> **TASK INSTRUCTIONS**: Across the listing below, how many lines hold "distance"? Reply with the number by itself.

> **RECORDS FOR PROCESSING**:
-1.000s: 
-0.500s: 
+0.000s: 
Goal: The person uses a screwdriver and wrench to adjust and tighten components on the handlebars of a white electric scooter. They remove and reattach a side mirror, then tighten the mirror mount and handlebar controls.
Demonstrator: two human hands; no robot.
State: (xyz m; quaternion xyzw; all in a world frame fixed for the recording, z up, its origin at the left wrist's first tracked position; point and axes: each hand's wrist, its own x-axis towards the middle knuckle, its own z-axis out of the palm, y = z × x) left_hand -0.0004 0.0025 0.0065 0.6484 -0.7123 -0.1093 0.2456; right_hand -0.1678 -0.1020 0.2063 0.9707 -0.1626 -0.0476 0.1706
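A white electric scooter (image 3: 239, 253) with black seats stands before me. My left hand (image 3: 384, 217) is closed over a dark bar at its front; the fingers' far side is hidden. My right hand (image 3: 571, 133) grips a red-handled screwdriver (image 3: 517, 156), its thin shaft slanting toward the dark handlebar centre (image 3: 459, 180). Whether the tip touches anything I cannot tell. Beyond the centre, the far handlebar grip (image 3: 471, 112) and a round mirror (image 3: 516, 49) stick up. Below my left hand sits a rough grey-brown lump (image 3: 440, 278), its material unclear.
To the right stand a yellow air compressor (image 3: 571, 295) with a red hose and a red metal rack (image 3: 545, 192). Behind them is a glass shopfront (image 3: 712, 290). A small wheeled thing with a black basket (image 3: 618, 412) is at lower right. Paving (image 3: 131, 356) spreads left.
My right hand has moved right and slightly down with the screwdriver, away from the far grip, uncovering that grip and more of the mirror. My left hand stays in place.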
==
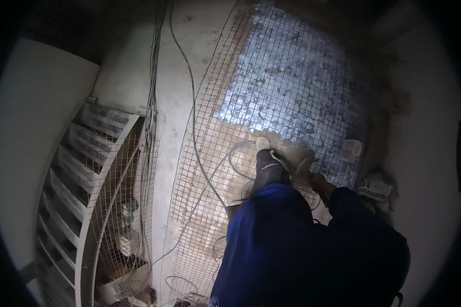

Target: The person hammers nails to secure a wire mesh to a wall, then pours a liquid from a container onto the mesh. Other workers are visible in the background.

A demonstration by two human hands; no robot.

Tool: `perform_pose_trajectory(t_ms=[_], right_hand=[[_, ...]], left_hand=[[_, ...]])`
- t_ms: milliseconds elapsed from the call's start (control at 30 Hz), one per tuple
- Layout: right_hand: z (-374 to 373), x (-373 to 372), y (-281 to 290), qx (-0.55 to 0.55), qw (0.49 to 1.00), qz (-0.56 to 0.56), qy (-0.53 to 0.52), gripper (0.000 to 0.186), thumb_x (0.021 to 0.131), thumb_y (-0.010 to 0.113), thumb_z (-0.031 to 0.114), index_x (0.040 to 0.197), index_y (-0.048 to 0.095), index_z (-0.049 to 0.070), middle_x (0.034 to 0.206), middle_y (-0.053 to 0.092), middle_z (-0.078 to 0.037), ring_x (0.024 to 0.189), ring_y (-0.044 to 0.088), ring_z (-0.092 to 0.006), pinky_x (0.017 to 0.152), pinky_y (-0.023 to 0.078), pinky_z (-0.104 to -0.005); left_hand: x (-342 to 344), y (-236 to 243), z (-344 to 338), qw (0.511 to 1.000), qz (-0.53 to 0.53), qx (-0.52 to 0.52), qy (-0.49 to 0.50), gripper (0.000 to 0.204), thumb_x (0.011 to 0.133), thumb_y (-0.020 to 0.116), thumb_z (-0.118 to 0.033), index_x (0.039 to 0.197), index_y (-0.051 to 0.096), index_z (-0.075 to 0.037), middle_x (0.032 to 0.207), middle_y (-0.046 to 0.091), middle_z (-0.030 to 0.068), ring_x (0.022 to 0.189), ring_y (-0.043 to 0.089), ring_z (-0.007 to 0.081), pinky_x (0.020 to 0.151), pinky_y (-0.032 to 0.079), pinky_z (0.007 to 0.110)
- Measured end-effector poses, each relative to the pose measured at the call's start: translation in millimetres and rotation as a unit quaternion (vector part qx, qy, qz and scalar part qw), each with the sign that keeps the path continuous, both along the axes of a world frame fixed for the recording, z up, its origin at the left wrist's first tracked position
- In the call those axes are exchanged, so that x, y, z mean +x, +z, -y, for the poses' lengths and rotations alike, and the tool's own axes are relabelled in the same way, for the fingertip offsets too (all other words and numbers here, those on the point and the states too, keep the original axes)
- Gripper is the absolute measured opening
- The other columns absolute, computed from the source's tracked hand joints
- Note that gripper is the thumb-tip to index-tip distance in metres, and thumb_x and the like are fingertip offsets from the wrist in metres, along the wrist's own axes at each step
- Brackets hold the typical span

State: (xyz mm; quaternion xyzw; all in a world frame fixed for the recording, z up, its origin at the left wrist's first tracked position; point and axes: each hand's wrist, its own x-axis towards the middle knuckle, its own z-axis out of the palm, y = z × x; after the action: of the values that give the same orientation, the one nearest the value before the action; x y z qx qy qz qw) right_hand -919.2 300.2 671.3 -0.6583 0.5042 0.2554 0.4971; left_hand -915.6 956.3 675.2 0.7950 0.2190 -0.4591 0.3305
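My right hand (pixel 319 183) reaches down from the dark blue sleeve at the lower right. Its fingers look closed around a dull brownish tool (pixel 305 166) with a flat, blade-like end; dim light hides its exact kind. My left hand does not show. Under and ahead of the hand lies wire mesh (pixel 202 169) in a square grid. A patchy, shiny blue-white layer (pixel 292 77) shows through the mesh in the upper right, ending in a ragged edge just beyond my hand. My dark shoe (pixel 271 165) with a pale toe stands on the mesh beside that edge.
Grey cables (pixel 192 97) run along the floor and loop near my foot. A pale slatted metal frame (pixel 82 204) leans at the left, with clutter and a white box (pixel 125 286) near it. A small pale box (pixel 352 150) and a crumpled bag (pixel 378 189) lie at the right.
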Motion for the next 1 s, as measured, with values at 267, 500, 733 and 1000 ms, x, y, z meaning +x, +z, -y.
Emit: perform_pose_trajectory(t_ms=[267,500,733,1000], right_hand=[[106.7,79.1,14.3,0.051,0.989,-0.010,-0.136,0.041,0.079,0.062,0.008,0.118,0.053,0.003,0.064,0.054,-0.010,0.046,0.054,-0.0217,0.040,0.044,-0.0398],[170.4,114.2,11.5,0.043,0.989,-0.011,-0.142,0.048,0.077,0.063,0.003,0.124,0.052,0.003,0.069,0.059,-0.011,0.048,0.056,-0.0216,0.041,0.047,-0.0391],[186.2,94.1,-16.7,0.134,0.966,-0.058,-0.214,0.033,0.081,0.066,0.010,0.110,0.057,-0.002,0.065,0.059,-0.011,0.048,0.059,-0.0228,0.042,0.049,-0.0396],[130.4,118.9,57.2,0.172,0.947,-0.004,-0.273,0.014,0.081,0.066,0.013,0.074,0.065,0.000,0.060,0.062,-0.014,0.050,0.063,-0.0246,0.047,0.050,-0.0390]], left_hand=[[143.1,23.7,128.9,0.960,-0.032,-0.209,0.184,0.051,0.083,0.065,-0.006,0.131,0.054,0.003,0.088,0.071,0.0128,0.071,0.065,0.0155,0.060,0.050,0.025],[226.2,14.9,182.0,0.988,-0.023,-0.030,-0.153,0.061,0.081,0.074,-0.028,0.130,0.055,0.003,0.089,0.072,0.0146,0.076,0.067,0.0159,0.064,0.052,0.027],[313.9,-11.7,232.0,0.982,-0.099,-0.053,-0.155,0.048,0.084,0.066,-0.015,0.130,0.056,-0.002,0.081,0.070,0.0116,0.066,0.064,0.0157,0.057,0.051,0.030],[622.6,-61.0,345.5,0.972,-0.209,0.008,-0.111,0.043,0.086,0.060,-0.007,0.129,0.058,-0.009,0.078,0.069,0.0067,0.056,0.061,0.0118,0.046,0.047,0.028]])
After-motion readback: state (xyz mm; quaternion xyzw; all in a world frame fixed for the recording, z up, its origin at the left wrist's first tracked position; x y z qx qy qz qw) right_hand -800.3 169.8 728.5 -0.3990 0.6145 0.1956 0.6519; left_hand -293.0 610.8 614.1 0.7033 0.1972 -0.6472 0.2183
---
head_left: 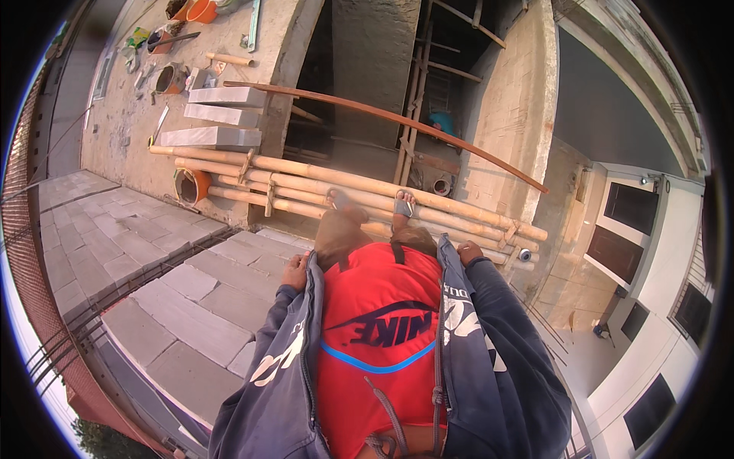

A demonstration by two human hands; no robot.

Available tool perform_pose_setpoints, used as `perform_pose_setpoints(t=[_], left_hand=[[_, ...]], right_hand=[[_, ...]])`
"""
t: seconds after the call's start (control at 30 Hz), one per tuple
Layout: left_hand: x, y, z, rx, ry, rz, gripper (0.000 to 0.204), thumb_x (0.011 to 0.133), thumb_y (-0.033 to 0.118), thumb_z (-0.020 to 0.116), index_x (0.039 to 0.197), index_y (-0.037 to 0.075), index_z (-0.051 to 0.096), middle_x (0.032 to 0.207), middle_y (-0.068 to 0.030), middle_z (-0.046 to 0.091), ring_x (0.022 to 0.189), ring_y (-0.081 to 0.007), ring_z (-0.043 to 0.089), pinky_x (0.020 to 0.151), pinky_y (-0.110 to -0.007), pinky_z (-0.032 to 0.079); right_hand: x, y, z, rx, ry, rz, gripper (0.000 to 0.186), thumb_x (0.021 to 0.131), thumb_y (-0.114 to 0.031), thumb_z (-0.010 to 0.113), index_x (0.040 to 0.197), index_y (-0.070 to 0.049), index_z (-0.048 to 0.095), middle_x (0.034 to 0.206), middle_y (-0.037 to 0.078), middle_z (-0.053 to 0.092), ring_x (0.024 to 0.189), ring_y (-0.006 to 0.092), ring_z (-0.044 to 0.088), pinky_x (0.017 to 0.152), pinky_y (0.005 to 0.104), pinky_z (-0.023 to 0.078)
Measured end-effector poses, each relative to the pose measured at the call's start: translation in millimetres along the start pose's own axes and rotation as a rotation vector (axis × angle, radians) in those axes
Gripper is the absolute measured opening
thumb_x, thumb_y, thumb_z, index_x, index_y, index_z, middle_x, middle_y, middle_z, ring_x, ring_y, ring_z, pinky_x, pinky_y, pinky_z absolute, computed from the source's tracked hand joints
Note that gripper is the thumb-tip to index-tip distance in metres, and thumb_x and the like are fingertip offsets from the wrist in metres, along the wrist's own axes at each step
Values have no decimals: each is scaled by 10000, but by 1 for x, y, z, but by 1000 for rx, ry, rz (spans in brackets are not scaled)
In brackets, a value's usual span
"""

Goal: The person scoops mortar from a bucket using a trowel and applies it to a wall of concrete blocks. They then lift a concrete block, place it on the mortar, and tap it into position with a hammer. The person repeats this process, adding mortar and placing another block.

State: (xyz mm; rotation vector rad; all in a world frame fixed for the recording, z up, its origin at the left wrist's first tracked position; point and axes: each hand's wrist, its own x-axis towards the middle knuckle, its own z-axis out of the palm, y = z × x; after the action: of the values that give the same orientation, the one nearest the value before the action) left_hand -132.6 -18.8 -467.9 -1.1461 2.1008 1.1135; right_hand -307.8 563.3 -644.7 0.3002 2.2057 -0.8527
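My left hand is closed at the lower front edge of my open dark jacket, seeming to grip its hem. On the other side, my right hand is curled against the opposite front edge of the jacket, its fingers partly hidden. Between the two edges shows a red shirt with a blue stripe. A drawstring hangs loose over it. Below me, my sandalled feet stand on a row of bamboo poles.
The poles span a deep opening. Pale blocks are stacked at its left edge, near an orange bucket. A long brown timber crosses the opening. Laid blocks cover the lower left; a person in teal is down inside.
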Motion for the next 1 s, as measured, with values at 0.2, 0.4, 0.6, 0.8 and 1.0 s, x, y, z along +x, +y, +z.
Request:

> **SOLUTION FOR THIS PROBLEM**: 2